▶ [EXERCISE AIM]:
Go through the following listing and count each line that contains the string "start"; the answer is that number alone.

▶ [SOURCE MATERIAL]:

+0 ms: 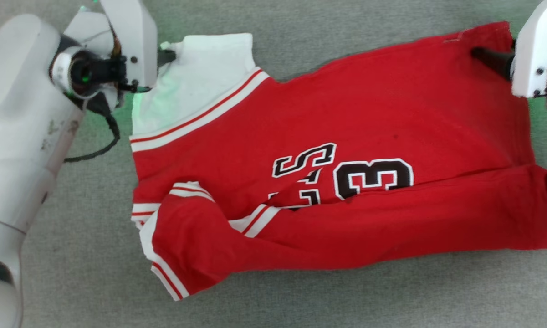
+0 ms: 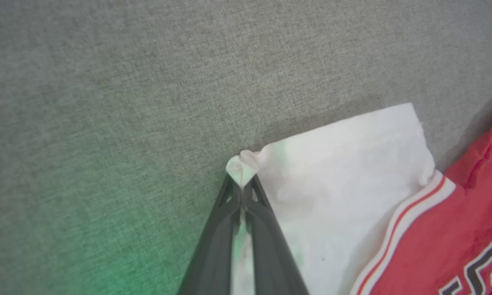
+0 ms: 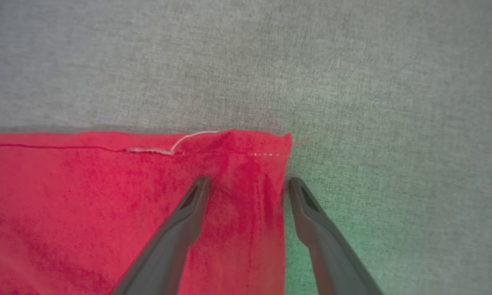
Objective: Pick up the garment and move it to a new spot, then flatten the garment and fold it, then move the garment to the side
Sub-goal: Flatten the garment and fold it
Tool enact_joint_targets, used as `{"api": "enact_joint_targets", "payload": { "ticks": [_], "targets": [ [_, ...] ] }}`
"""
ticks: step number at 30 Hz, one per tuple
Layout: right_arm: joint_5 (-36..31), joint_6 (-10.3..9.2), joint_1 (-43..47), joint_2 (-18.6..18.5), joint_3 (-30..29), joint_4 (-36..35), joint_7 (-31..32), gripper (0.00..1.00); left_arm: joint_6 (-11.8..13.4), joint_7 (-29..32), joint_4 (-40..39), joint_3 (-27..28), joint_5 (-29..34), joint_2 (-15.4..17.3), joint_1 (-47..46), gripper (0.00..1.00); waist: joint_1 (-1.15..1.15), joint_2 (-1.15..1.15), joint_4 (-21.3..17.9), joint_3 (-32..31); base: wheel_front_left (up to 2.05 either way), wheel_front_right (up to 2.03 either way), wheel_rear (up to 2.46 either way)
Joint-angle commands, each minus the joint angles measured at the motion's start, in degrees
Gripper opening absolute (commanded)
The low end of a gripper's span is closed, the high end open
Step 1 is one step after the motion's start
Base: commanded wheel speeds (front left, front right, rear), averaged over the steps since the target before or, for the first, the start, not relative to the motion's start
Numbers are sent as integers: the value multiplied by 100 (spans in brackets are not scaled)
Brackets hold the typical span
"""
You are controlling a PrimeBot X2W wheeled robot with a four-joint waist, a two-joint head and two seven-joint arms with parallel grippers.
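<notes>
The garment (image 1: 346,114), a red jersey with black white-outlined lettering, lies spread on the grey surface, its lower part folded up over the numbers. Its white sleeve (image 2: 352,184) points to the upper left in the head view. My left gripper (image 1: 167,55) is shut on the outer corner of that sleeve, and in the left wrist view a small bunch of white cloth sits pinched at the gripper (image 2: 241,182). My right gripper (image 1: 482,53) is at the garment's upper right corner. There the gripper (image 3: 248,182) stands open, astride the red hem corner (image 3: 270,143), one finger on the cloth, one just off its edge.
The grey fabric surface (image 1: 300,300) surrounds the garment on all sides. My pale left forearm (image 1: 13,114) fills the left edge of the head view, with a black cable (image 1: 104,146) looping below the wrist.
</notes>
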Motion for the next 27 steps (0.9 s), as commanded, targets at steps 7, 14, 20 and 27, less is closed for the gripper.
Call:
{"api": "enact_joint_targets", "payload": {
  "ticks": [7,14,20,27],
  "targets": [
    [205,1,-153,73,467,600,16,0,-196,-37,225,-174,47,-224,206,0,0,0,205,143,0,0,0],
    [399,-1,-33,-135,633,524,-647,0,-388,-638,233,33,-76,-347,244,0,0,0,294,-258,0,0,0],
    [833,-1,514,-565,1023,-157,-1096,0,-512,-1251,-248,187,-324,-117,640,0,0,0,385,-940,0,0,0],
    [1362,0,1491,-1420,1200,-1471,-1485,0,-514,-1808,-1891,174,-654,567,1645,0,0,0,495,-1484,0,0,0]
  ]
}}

▶ [THE COMPLETED TASK]:
3